The American Kestrel is at ease among humans and will frequently use man-made nesting boxes to feed their babies. Their populations have now been slowly dwindling, thus, any assistance we can provide is greatly appreciated.

They may be located in a range of settings, such as playgrounds, pastures, meadows, grasslands, deserts, and valleys, as long as there are at minimum a few trees nearby.

3. Merlin


Merlins are tiny, aggressive falcons found throughout North Carolina. Having said that, these are uncommon to see and unexpected in terms of their distribution.


They have a bulkier physique than that of the American Kestrel, strongly curved wings, and a medium-length tail.

Male Merlins get a streaky black to silver-grey body and wings, as well as a slightly orange (light-colored) breast. Their color, however, varies according to their unique range and whether they are female or male. Females are paler than males, having a brown-grey to dark brown back and then a white front with brown spots beneath.

In North Carolina, Merlins may be seen practically anywhere.


The precise environment they employ is somewhat dependent on where you reside. All types of environments are acceptable, including coastal regions, grasslands, playgrounds, prairies, cemeteries, boreal forests, shrublands, and locations near rivers.

To make matters more complicated, these raptors travel and shift about. Most Merlins go south as the weather turns cold, but there are some spots in the state where you may watch them throughout the year.

Scientific name Falco columbarius
Length 9.4 to 11.8 inches
Weight 5.6 to 8.5 ounces
Wingspan 20.9 to 26.8 inches

A Merlin could always be identified by its quick wings flapping and diminutive size. Despite its relatively small stature, this falcon is a ferocious predator that employs surprise strikes to take down its prey.

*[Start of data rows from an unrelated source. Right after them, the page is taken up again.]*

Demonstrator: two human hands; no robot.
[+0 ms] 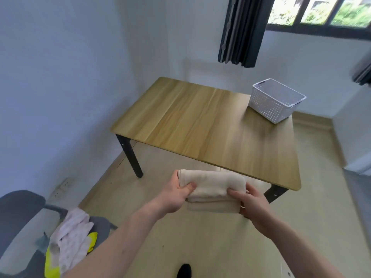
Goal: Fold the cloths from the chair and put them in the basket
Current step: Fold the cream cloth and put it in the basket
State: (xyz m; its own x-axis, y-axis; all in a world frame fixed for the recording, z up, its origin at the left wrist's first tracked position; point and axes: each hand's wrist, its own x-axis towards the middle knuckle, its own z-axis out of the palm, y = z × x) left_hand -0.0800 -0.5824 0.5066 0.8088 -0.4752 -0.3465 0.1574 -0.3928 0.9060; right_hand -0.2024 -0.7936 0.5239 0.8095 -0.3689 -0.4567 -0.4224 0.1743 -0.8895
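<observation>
A folded beige cloth is held in the air just in front of the near edge of the wooden table. My left hand grips its left end, thumb on top. My right hand grips its right end. A white perforated basket stands on the table's far right corner and looks empty. At the bottom left, a grey chair carries a pink patterned cloth lying over a yellow cloth.
A wall socket sits low on the left wall. Dark curtains hang beside the window at the back. The table stands on black legs over a pale floor. A dark shoe tip shows at the bottom edge.
</observation>
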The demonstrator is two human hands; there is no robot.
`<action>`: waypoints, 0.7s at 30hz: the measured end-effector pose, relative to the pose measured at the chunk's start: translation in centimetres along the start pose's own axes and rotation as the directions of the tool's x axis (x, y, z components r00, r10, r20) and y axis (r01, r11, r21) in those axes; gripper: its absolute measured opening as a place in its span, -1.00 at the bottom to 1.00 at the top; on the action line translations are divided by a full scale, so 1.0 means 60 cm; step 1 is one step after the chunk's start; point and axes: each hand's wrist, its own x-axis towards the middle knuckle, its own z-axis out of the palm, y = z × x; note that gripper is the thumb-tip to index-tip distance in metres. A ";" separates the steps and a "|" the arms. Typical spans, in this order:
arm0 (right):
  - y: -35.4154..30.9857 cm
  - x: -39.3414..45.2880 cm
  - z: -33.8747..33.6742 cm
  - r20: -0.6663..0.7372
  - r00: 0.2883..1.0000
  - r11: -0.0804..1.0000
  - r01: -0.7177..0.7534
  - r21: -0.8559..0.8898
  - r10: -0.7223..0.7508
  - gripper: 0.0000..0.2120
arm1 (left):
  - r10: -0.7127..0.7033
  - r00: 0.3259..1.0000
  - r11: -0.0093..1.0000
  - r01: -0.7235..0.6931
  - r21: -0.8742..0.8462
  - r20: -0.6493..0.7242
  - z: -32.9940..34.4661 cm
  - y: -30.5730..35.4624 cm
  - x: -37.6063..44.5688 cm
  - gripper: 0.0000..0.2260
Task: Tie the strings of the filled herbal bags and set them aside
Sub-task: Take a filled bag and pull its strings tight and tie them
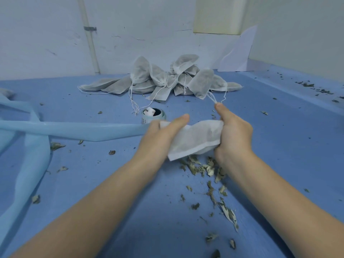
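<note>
White cloth made the herbal bag (195,138), held above the middle of the blue table (279,146). The left hand (163,133) gripped its bottom end. The right hand (232,131) squeezed its neck and pinched the strings (212,96). Pulling tight seemed under way; next comes a knot. The pile of bags (167,79) sat by the far edge. The little jar (153,116) had a label too small to read.

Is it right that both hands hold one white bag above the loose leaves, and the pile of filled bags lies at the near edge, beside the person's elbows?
Not quite. In the head view the pile of filled bags lies at the far side, against the wall.
</note>
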 end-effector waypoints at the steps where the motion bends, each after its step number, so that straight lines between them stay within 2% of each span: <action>1: 0.000 0.004 -0.003 -0.047 0.999 1.000 0.003 0.012 -0.002 -0.73 | -0.050 0.993 0.988 0.064 -0.140 0.107 0.006 -0.006 -0.005 -0.58; 3: 0.000 0.013 -0.010 -0.085 0.994 0.998 0.066 -0.003 -0.066 -0.72 | -0.061 0.972 0.909 0.148 -0.390 0.226 0.014 -0.015 -0.009 -0.73; 5: 0.000 0.017 -0.014 -0.031 0.991 0.990 0.132 -0.040 -0.133 -0.76 | -0.022 0.973 0.851 0.140 -0.507 0.231 0.016 -0.021 -0.005 -0.75; 10: -0.002 0.010 -0.021 0.292 0.937 0.930 0.267 -0.253 -0.189 -0.87 | 0.062 0.992 0.902 -0.009 -0.432 0.109 0.003 -0.025 0.003 -0.80; 13: 0.000 0.006 -0.025 0.434 0.876 0.856 0.380 -0.349 -0.212 -0.90 | 0.060 0.996 0.916 -0.028 -0.401 0.066 -0.001 -0.022 0.005 -0.69; 19: 0.002 0.005 -0.030 0.601 0.762 0.735 0.547 -0.401 -0.240 -0.95 | 0.075 0.984 0.887 0.009 -0.461 0.163 -0.006 -0.014 0.000 -0.60; 21: 0.001 0.003 -0.032 0.648 0.712 0.694 0.611 -0.382 -0.270 -0.94 | 0.058 0.987 0.890 0.016 -0.457 0.147 -0.007 -0.011 -0.001 -0.57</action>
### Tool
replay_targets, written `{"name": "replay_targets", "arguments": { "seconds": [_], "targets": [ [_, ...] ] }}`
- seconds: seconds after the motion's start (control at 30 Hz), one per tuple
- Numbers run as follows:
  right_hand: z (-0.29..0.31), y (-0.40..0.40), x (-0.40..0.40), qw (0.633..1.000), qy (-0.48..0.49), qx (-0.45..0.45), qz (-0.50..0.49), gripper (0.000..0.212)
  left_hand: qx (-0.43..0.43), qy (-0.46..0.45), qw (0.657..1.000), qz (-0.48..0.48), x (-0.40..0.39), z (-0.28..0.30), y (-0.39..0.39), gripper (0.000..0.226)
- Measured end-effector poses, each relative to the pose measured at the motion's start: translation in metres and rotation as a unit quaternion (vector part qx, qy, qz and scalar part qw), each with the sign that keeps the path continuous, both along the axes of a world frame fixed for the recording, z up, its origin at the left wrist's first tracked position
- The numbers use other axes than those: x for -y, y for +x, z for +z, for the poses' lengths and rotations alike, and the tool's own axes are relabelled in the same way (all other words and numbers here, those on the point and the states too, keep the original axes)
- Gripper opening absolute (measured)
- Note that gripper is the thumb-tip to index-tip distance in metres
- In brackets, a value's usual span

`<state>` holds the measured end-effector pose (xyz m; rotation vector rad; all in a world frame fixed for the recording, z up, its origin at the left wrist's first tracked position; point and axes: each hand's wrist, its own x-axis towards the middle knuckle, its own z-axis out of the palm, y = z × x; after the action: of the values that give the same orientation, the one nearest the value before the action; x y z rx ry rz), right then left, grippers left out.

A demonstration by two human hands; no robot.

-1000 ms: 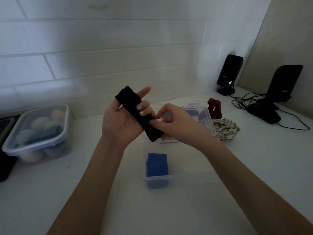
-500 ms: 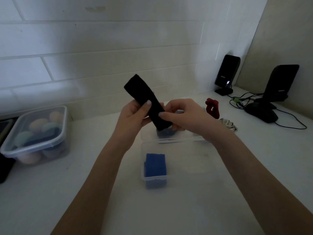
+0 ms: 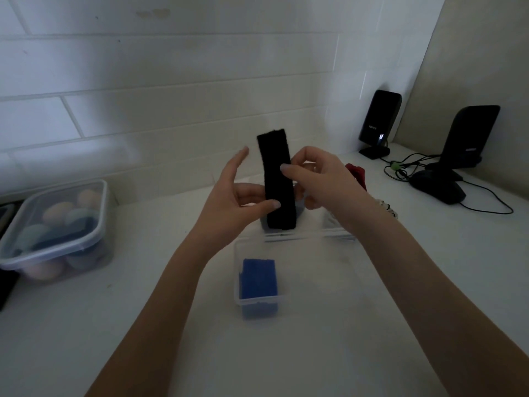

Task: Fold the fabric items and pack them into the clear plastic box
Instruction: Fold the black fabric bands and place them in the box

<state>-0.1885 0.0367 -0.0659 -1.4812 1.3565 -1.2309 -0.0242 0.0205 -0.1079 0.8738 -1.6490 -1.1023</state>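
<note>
Lidded tub (image 3: pixel 54 224), far left on the counter (image 3: pixel 429 282): closed, holding rounded pastel pieces and something dark; well apart from the work, so probably not part of this job. No label legible.

Left hand (image 3: pixel 229 202): raised above the counter, thumb tip pressed to the near face of the black cloth strip (image 3: pixel 276 179) low down, the other fingers spread and lifted clear to its left. It seems to be steadying the strip rather than carrying it.

Black cloth strip: centre, held upright in the air between both hands, a long narrow band, probably already folded lengthwise and held up so it can be doubled over short enough for the box.

Clear box (image 3: pixel 289 296): near centre, directly below the hands, open. A folded blue cloth (image 3: pixel 259 277) lies against its left end; the rest is bare, leaving room beside it for the strip.

Right hand (image 3: pixel 317 181): fingertips pinching the strip's right edge at mid-height.

Red cloth (image 3: pixel 357 171) and striped cloth (image 3: pixel 386 209): right of the hands, mostly hidden behind the right wrist; likely waiting their turn.

Two black speakers (image 3: pixel 379 121) with cables, far right. A small mark on each front is too small to read.
</note>
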Motion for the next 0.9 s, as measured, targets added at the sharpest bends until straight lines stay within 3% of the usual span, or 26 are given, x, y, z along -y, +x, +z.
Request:
{"name": "replay_targets", "arguments": {
  "seconds": [0.13, 0.2, 0.33, 0.5, 0.6, 0.67, 0.77, 0.9],
  "targets": [
    [0.001, -0.002, -0.004, 0.997, -0.002, 0.033, 0.071, 0.017, 0.036, -0.049, 0.997, 0.037, 0.002, 0.000, -0.001, 0.046],
    [0.003, -0.002, -0.007, 0.992, -0.006, 0.006, 0.125, 0.031, 0.043, -0.078, 0.993, 0.072, 0.002, 0.001, -0.001, 0.039],
    [0.003, 0.000, -0.011, 0.979, -0.046, -0.045, 0.194, 0.021, 0.029, -0.105, 0.987, 0.115, 0.002, 0.002, 0.001, 0.031],
    [0.000, -0.002, -0.009, 0.965, -0.085, -0.062, 0.241, 0.021, -0.050, 0.068, 0.995, 0.049, 0.002, 0.005, -0.001, 0.009],
    [-0.002, -0.003, -0.010, 0.953, -0.083, -0.088, 0.278, 0.025, -0.179, 0.190, 0.965, -0.015, 0.004, 0.009, -0.001, 0.023],
    [-0.005, -0.001, -0.010, 0.947, -0.091, -0.117, 0.284, 0.026, -0.204, 0.203, 0.956, -0.059, 0.006, 0.009, 0.001, 0.029],
    [-0.009, 0.002, -0.009, 0.943, -0.108, -0.160, 0.272, 0.022, -0.152, 0.160, 0.975, -0.028, 0.009, 0.004, 0.003, 0.024],
    [-0.015, 0.005, -0.005, 0.930, -0.133, -0.222, 0.260, 0.044, -0.186, 0.205, 0.960, -0.037, 0.015, -0.001, 0.007, 0.027]
  ]
}}
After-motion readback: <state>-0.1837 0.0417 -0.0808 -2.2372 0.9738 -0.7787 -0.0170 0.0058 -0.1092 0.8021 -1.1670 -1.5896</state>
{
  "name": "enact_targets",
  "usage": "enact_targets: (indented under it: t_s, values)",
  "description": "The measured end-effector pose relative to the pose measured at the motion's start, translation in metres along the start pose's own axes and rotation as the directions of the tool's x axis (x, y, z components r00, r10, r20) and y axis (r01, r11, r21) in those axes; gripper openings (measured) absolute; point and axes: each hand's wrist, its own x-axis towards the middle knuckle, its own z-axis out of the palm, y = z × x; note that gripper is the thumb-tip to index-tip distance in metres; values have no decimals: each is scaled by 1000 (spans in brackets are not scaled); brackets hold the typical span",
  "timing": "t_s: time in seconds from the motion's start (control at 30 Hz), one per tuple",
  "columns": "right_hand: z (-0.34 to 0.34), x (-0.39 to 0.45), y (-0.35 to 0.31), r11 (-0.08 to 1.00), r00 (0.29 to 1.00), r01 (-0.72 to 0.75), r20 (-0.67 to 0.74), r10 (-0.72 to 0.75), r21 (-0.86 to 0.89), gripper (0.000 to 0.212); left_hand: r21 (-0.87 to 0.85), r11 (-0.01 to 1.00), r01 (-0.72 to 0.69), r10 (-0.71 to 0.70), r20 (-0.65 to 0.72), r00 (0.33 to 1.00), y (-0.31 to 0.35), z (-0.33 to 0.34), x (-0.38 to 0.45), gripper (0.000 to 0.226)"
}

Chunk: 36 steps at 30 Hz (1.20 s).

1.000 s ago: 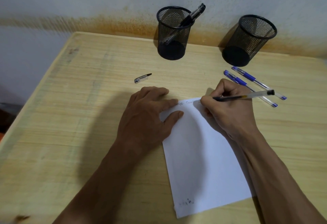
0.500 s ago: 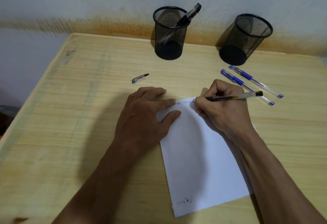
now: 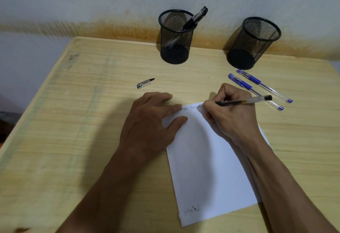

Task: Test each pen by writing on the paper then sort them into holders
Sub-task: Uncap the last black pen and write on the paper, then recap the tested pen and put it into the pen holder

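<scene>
My right hand [image 3: 230,116] grips a black pen [image 3: 244,101] with its tip on the top edge of the white paper [image 3: 207,168], where a line of small writing shows. My left hand [image 3: 152,122] lies flat, its fingers pressing the paper's top left corner. A loose pen cap [image 3: 145,83] lies on the table beyond my left hand. Two blue pens [image 3: 257,87] lie side by side to the right. At the back, the left mesh holder [image 3: 175,37] has one black pen [image 3: 195,18] in it, and the right mesh holder [image 3: 254,43] holds nothing.
The wooden table [image 3: 73,122] ends at the wall behind the holders, and its left edge runs diagonally at the left. A faint scribble marks the paper's bottom edge.
My right hand has moved the pen a little along the top line of writing. The left hand stays pressed on the paper.
</scene>
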Motion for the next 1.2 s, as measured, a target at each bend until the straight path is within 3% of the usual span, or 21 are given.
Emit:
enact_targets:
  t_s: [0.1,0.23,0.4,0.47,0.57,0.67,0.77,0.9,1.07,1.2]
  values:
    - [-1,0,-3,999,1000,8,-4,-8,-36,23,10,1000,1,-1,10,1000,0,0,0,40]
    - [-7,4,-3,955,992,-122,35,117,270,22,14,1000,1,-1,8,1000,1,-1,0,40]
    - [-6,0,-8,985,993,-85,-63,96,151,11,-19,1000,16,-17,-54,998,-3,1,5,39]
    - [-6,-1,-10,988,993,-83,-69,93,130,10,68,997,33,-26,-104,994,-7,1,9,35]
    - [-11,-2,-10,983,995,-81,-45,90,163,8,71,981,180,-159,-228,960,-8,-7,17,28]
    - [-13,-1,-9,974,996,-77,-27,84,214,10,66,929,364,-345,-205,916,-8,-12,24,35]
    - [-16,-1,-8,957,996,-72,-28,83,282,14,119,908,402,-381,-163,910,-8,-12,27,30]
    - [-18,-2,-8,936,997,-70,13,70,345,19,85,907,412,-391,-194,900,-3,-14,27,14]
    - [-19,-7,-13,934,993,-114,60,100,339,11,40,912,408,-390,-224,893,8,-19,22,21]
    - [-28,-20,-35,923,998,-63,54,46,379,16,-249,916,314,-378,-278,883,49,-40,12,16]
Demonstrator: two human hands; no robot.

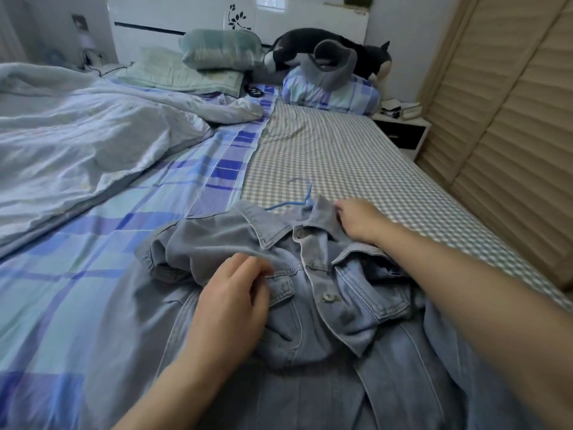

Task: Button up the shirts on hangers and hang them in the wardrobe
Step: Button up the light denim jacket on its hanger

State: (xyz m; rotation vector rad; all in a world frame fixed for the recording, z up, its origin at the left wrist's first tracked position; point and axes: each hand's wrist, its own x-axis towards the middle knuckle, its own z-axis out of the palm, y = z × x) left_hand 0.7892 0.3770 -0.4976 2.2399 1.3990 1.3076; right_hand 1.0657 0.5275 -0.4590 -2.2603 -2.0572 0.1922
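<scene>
Head view. Light-blue denim button-front shirt (325,283): lying front-up at the near edge of the bed (325,150), collar toward the headboard, top two buttons fastened. Thin blue wire hanger (299,197): hook protruding past the collar onto the grey checked sheet. Left hand (235,293): fingers curled, pinching fabric at the shirt's left chest. Right hand (356,218): fingers curled, gripping the collar's right side. Beige louvred wardrobe doors (502,125): along the bed's right edge.

A bed (325,156) fills the room; beyond it a white headboard (186,23), right of it a nightstand (403,131) and louvred doors (511,119).
</scene>
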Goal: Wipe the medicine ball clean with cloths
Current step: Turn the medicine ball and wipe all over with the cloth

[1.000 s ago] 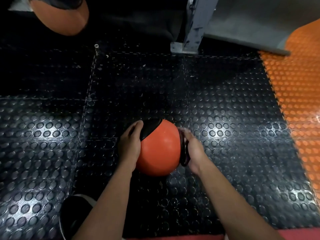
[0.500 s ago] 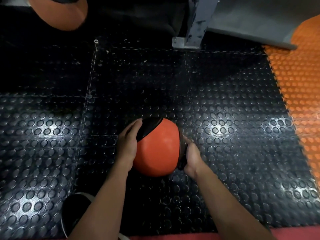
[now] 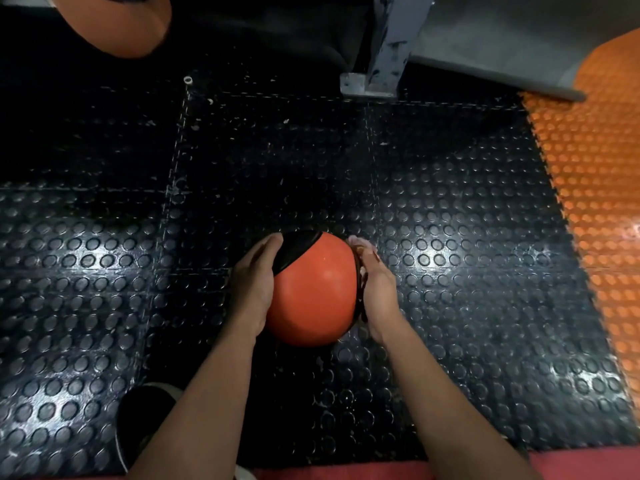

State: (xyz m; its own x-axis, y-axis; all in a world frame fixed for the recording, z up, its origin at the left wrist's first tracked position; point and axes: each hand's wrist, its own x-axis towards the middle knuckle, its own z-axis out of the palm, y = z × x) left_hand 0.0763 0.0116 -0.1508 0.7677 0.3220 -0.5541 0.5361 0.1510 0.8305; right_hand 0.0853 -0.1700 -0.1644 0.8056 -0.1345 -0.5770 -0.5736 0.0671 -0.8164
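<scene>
I note the medicine ball (image 3: 311, 292) held between both palms, left hand (image 3: 254, 289) spread flat against it, right hand (image 3: 375, 289) pressing a pale cloth (image 3: 360, 242) to its right flank.

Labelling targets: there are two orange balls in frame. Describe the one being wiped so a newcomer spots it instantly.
Start on the black studded floor mat; near its lower centre sits the medicine ball, cupped between the left hand and right hand. Unlike the other orange ball cut off at the top-left edge, it shows a black panel.
</scene>
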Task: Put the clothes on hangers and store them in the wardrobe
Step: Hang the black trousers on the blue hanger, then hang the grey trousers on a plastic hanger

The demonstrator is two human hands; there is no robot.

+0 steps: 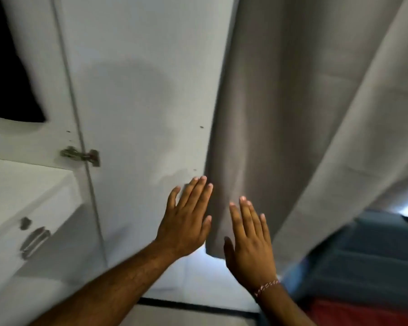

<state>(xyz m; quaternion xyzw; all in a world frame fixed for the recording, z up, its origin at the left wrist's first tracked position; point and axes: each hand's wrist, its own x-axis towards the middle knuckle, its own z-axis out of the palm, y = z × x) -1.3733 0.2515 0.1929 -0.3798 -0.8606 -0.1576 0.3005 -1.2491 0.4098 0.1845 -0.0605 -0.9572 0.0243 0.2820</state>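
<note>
No readable text, label, brand name, number or sign appears anywhere in this view. The white wardrobe door [139, 95], the grey curtain [280, 114] and the drawer front [22, 222] are all plain surfaces with no print on them. The picture is somewhat blurred, so any very small marking, for instance on the metal hinge [82, 156], may simply be too soft to make out.
</note>
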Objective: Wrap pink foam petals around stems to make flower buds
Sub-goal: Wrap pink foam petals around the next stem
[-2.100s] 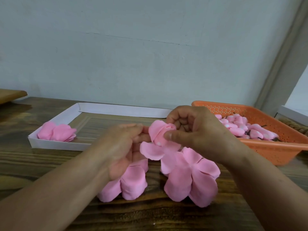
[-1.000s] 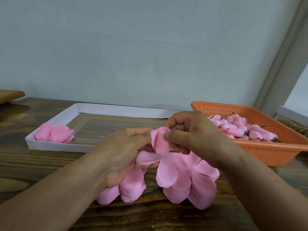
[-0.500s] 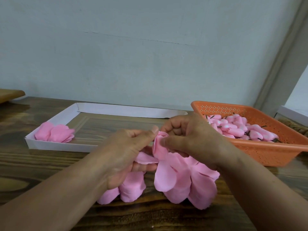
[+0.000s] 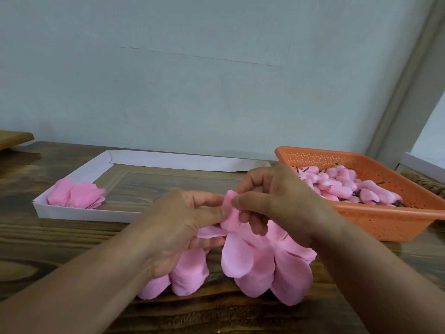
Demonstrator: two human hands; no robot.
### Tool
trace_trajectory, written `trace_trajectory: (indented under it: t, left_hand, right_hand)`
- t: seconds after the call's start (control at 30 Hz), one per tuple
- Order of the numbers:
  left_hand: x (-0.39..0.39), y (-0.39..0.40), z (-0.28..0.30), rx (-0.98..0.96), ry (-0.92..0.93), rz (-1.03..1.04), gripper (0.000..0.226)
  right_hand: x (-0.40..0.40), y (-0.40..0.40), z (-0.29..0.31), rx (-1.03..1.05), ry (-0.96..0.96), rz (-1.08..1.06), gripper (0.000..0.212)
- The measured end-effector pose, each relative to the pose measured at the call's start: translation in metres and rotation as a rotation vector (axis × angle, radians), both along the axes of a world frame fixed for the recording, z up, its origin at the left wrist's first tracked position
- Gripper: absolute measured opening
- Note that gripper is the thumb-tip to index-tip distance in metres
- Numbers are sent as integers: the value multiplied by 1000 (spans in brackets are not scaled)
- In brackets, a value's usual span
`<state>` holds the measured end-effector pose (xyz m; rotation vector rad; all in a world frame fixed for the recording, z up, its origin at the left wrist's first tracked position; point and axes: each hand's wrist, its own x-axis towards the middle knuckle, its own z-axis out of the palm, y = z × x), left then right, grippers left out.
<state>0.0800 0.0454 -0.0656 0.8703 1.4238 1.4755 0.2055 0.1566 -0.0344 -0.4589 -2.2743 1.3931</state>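
Both my hands meet over the table's middle around a pink foam flower bud (image 4: 230, 217). My left hand (image 4: 183, 225) pinches its left side with thumb and fingers. My right hand (image 4: 274, 203) pinches the rolled top of the bud from the right. Loose petals (image 4: 237, 257) of the same piece hang down below the bud. Its stem is hidden by my fingers. More pink petal pieces (image 4: 284, 273) lie on the wood under my hands, and another pile (image 4: 187, 273) lies under my left wrist.
An orange perforated basket (image 4: 385, 220) at the right holds several pink buds with dark stems (image 4: 337, 186). A shallow white cardboard tray (image 4: 79, 214) at the left holds a finished pink flower (image 4: 74, 194). The wooden table (image 4: 36, 242) meets a pale wall behind.
The petal has been rolled tighter around the bud. My left thumb and fingers have closed in against it, and both hands have dropped slightly toward the table.
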Motion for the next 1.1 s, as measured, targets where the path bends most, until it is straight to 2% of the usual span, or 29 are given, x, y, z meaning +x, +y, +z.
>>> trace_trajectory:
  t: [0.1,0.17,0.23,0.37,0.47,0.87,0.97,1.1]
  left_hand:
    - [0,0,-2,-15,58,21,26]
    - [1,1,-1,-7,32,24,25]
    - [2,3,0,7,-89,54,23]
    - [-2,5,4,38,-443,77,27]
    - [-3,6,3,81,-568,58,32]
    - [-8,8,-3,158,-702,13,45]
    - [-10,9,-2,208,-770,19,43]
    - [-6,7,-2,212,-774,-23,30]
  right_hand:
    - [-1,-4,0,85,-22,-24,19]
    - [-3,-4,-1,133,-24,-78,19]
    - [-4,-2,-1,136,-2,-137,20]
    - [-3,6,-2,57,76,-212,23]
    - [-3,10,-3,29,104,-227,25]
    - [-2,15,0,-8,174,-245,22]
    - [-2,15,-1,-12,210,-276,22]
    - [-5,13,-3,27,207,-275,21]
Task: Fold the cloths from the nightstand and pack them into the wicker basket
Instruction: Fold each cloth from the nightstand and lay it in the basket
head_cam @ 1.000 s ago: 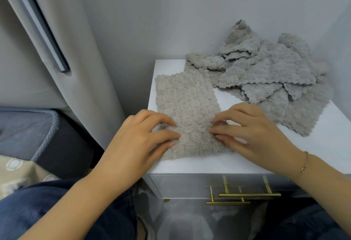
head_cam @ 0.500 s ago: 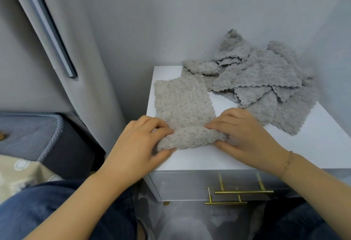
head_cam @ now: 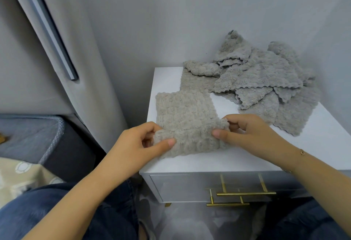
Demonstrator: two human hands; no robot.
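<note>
A beige fluffy cloth (head_cam: 187, 114) lies on the white nightstand (head_cam: 313, 144) near its front left corner. Its near edge is lifted and partly turned over toward the far end. My left hand (head_cam: 138, 144) pinches the cloth's near left corner between thumb and fingers. My right hand (head_cam: 247, 133) pinches the near right corner the same way. A loose pile of grey cloths (head_cam: 266, 80) sits at the back of the nightstand, against the wall. No wicker basket is in view.
The nightstand has a grey drawer front with gold bar handles (head_cam: 245, 194). A grey curtain (head_cam: 79, 69) hangs to the left, with a bed edge (head_cam: 38, 137) below it. My knees in blue jeans (head_cam: 57, 211) are close to the nightstand.
The hands went from pressing flat on the cloth's near end to pinching its near corners and lifting that edge up and away, so the cloth now looks shorter.
</note>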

It is so daring that it’s been observed assaulting trains and automobiles that enter its domain. The Merlin is a bird you would not want to offend or scare!

While most of the time they are silent, it is normal to hear a high, loud cackling that sounds like “klee, klee, klee.” These cries are often made throughout courting or when displaying hostility.

To grab prey, Merlins depend on their speed and strength!


Mated partners have been observed working together, with one pushing prey directly into the talons of the other. Merlins, like other falcons, consume a wide range of prey, such as dragonflies, moths, bats, voles, and reptiles.

However, smaller birds are the main source of nourishment. Sparrows, sandpipers, larks, pipits, and even comparably sized rock pigeons are all OK.

Like some other falcons, Merlins do not make their personal nests but rather reuse the vacant houses of other birds. Crow, jay, hawk, and magpie nests are among their preferences.

They also seldom retain the same nests, preferring to find a new one each mating season.

Check out this article on Types of Falcons in Pennsylvania and Birds of Prey in North Carolina.


Falcons are magnificent birds of prey noted for their agility and remarkable hunting ability. No one on the earth, for instance, is quicker than a Peregrine Falcon diving for food.

These amazing raptors have been reported flying at rates of up to 200 miles per hour (320 km/h)!

I’ve included a couple of images for each type, as well as their most typical calls, to assist you in recognizing any birds you happen to see.

Fortunately for you, regardless of where you reside in North Carolina, there must be at least a couple of falcon species around!


Are falcons found in various regions of North Carolina?

Whereas the Peregrine Falcon has now been taken off the list from the Federal Endangered Species list resulting in excessive rises in the species’ western North American territory, it would still be safeguarded by the region of North Carolina, which is an unusual producer in the Appalachian Mountains.

What do falcons resemble?

Overall, he is dark gray, having a blackish skull and a golden eyering and cere. Bill is tiny and heavily curved. White underparts with delicate black banding on the flanks.

Last Updated on March 22, 2023 by Lily Aldrin

About Lily Aldrin

I am Lily Aldrin. I attended Cornell University, where I obtained my degree to become an Ornithologist so I could pursue my love of these magnificent creatures in and out of their natural habitats.